There are many other improvements in the data preparation experience in Tableau 9.0 such as the metadata grid, which allows you to quickly review your table metadata, the newly designed connection experience, which allows searching the ever growing list of connectivity options and contains the list of recently used data sources.

The new connection experience

Check-out the Tableau blog for a high-level overview of the new Data Preparation features in 9.0 and improvements in other feature areas.

Two new great blog posts from Tableau community

Two of my favorite new Tableau blogs are “Data * Science + R” and “Data + Science”. Former is a great resource if you want to learn how to leverage R inside Tableau by walking through sample use cases.
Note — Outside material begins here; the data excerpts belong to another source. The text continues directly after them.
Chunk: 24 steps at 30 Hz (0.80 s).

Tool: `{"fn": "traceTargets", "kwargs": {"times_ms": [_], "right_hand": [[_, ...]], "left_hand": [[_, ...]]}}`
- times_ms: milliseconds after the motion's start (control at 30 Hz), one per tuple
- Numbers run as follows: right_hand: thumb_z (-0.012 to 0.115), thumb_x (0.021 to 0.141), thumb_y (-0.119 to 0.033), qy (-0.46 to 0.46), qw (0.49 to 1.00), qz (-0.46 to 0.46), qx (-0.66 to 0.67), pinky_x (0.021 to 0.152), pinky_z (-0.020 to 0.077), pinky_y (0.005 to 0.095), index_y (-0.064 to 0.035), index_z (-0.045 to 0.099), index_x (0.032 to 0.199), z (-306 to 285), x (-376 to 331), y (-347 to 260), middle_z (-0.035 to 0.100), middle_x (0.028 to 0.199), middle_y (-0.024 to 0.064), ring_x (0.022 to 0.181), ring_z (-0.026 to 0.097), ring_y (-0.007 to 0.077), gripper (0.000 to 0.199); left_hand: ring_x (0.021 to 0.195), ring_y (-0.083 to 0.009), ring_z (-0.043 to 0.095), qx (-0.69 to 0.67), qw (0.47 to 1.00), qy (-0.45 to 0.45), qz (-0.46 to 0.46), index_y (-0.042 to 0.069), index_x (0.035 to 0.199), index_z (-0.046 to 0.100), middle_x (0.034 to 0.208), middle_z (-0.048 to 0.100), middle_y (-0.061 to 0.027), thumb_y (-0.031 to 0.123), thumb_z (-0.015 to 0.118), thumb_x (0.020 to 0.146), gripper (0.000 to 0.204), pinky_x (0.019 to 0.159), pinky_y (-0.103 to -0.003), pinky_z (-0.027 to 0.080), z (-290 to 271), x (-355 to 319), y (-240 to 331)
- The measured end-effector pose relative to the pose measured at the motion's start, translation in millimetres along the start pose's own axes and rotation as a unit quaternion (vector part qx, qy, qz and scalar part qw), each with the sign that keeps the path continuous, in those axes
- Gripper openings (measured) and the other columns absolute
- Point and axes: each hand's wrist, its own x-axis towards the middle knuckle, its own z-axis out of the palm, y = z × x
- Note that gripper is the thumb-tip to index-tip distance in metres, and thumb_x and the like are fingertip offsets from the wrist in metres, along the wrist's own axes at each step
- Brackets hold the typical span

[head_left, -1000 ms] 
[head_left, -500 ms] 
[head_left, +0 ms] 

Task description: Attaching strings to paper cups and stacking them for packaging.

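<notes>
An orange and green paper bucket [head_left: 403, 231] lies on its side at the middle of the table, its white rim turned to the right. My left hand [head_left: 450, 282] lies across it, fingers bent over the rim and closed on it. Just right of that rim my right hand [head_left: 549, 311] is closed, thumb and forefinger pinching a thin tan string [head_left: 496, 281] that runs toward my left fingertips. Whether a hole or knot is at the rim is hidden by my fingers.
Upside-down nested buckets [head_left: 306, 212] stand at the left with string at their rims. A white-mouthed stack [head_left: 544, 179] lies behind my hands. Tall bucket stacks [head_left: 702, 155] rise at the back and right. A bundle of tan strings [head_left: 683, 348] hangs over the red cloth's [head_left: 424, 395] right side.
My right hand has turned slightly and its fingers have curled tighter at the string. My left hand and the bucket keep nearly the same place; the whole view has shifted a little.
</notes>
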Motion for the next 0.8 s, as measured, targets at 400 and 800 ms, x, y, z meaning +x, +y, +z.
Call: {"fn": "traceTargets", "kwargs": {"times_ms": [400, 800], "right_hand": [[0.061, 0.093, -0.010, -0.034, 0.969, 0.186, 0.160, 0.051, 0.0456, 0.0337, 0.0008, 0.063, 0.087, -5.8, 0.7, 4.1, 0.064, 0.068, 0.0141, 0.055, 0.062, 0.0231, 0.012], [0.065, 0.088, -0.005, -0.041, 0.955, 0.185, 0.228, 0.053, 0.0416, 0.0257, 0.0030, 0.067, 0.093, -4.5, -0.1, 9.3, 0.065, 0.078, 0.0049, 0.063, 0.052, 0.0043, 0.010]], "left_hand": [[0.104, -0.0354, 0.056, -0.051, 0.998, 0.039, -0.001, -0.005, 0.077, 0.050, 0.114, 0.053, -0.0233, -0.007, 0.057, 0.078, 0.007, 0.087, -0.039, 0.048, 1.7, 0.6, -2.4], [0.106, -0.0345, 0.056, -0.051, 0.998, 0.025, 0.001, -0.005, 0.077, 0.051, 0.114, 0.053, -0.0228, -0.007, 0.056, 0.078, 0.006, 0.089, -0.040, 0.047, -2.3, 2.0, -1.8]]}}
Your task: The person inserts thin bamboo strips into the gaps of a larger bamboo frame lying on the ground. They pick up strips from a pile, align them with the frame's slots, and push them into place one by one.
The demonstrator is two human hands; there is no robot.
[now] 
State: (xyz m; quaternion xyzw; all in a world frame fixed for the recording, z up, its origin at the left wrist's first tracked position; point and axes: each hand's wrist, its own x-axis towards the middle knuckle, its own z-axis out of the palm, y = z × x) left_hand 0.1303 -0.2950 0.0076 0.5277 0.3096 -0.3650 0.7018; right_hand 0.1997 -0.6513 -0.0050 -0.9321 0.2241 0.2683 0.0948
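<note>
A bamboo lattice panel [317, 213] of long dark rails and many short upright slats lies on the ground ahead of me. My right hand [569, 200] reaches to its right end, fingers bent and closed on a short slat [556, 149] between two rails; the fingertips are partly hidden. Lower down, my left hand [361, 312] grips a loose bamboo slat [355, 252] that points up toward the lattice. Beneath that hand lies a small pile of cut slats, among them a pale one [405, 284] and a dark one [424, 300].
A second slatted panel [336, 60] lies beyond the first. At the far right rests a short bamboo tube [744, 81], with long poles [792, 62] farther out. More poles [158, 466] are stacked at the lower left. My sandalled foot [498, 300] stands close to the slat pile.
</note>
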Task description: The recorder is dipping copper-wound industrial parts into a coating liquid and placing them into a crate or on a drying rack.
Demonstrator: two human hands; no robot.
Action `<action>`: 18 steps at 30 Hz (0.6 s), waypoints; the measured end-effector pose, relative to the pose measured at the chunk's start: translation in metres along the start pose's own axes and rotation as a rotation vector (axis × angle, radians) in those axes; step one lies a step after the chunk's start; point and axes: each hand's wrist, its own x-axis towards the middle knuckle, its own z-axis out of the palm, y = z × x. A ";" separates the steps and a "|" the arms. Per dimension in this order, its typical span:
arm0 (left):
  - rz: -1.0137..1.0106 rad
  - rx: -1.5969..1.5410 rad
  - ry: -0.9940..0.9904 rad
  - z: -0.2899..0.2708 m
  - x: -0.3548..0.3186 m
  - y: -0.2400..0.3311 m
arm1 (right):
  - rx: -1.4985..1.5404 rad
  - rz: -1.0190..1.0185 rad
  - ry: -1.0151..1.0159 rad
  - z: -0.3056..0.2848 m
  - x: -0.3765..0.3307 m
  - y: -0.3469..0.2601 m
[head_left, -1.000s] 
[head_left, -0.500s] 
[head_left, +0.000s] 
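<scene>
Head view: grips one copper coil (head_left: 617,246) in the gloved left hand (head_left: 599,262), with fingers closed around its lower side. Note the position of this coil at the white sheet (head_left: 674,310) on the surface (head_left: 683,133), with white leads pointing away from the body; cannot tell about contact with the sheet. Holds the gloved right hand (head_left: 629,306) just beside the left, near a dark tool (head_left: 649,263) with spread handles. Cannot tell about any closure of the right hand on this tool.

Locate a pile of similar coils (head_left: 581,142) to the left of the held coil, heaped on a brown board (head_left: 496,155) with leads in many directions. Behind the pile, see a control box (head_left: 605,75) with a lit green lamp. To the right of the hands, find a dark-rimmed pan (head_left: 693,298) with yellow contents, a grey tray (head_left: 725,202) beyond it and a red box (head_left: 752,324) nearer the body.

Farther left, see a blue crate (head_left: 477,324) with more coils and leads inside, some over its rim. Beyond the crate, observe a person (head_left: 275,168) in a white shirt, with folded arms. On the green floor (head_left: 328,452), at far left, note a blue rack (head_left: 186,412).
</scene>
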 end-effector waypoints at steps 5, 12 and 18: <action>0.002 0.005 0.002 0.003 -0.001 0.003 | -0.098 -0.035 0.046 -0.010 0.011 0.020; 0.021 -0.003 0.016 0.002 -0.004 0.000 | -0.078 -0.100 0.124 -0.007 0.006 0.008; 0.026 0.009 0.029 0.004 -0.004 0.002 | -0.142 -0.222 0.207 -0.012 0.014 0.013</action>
Examples are interesting and very thoroughly explained. This year’s first post was about change-point analysis in Tableau. This was a topic I heard from several of our customers and had been planning to blog about but haven’t had the chance.

Change-point analysis in Tableau

“Data + Science” is another awesome blog. Jeff has been doing some great work with various types of undirected graphs. Yesterday he published a blog post about tree diagrams as a follow up to his beautiful Sankey diagram post from a few months earlier.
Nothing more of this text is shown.